Prior to blood sampling, the taking of nose and throat swabs and euthanasia, the ferrets were anaesthetised with ketamin (25 mg/kg; i.m.). For implantation of temperature sensors, antibody administration and viral challenge, the animals were anaesthetized with a mixture of ketamin (12.5 mg/kg; i.m.) and domitor (7.5 µg/kg; i.m.), followed by antisedan (0.5 mg/kg; i.m.).

Statistical Analyses

Survival times after viral challenge were analysed using the log-rank test and survival proportions using the Fisher's exact test. Body weight expressed as percentage change from baseline was calculated at the end of the study period (or earlier in the event of earlier death). Maximum body temperatures were observed during day one and these values were subsequently used for calculating the mean maximum body temperature for each group.

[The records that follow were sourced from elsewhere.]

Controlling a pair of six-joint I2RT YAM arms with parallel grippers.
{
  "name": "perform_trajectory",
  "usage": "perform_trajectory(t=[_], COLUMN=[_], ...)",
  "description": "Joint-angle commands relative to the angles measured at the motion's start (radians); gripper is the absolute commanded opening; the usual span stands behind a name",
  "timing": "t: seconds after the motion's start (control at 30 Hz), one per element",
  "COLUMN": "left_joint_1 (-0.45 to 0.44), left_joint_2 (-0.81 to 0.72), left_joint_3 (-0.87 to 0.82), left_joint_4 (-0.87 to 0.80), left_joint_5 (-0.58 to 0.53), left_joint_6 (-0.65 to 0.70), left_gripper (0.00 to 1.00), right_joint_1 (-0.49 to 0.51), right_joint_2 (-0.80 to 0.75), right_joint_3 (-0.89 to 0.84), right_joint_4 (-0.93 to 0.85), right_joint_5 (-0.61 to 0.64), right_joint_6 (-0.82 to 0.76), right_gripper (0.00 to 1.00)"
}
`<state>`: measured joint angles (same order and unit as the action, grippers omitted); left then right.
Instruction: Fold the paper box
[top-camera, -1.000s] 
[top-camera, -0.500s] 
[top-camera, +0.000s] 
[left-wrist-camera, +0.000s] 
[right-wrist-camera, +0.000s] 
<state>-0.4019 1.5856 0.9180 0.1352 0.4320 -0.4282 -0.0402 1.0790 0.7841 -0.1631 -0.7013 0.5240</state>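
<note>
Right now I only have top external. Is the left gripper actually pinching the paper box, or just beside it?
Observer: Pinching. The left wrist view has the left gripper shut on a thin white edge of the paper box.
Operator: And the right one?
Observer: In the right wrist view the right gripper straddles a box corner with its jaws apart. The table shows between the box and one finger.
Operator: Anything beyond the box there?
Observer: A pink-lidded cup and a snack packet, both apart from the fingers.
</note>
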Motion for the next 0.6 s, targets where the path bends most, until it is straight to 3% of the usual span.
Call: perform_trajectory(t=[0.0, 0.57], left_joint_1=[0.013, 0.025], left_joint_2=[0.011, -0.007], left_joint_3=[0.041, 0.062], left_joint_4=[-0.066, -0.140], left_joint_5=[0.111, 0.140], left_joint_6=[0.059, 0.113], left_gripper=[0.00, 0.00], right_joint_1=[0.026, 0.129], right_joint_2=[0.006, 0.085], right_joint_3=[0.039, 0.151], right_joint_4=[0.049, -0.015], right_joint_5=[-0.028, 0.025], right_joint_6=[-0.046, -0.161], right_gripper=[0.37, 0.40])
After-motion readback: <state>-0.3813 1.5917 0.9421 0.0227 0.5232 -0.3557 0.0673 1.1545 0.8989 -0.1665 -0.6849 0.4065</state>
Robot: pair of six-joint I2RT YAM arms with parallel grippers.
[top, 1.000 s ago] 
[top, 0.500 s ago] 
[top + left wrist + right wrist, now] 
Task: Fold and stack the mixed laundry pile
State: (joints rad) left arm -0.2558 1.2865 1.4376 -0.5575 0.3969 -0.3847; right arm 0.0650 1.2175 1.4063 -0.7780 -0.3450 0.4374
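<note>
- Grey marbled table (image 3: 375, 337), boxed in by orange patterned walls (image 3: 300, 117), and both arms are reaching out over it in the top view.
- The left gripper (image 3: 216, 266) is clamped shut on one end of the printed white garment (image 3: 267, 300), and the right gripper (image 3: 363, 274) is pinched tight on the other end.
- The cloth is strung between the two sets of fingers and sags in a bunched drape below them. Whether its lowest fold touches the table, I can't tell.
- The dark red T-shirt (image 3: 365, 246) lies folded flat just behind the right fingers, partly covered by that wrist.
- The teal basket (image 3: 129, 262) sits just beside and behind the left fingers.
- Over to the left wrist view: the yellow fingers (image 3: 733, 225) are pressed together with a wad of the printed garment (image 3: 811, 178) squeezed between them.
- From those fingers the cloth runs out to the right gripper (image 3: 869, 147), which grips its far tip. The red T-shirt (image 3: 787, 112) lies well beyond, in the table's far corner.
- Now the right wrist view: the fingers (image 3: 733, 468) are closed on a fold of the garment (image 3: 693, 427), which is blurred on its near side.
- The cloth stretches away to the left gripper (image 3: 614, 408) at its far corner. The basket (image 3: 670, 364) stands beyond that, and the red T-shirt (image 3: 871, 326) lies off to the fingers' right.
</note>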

Variables were analysed in an one-way analysis of variance (ANOVA) with post-hoc testing to compare to the control group using Dunnett's adjustment for multiple comparisons.

Lung weight and lung viral titres were compared across arms using ANOVA, with day of necropsy entered as a covariate. Differences between treatment groups were estimated using marginal means, with Sidak's adjustment for multiple comparisons. Statistical analyses were performed using SPSS version 15.0 (SPSS Inc. USA). Statistical significance level was set at α = 0.05.